**PROBLEM DESCRIPTION:** Report only the number of lines in this material that include the string "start".
** Opening RECORDED INFORMATION block **
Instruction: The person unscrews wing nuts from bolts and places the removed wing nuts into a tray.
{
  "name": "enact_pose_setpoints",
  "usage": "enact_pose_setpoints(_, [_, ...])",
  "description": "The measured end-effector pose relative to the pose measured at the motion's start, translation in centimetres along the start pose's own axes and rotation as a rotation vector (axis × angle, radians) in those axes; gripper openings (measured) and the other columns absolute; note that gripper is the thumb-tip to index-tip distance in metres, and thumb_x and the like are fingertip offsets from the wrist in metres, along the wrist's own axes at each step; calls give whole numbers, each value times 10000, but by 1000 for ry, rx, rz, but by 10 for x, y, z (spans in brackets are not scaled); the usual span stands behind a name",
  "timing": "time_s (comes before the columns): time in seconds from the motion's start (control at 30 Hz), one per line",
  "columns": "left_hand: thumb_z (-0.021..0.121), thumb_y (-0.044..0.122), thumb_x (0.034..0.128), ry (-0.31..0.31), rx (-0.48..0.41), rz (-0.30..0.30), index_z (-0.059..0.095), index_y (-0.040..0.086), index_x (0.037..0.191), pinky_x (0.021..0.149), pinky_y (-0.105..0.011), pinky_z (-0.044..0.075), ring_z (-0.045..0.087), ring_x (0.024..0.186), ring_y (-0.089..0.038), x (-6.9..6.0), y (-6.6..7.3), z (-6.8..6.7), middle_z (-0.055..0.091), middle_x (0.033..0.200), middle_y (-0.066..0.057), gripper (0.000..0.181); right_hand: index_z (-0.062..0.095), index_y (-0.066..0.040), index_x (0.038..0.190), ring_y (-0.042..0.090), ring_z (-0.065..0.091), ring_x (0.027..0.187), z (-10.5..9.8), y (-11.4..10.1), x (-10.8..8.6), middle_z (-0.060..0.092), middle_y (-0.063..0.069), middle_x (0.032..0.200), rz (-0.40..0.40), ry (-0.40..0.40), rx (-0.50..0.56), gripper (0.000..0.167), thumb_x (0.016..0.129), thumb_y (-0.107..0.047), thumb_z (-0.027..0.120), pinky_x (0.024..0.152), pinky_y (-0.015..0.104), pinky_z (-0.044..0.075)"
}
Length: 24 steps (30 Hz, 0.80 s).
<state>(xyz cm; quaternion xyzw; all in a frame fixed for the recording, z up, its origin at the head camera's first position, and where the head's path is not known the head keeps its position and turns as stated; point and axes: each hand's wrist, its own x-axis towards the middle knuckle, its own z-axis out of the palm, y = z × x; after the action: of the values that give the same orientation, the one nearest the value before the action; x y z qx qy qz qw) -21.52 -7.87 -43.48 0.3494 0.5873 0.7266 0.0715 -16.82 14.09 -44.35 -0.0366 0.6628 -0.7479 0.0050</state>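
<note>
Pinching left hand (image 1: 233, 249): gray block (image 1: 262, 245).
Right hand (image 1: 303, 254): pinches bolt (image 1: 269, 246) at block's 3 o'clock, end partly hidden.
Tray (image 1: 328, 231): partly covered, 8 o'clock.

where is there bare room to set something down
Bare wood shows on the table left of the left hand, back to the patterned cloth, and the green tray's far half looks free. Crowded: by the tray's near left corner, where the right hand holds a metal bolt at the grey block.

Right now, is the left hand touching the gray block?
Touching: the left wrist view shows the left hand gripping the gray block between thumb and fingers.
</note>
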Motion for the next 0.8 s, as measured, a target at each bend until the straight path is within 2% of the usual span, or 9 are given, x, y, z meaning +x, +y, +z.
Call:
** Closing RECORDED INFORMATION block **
**OUTPUT FOR THIS EXERCISE:** 2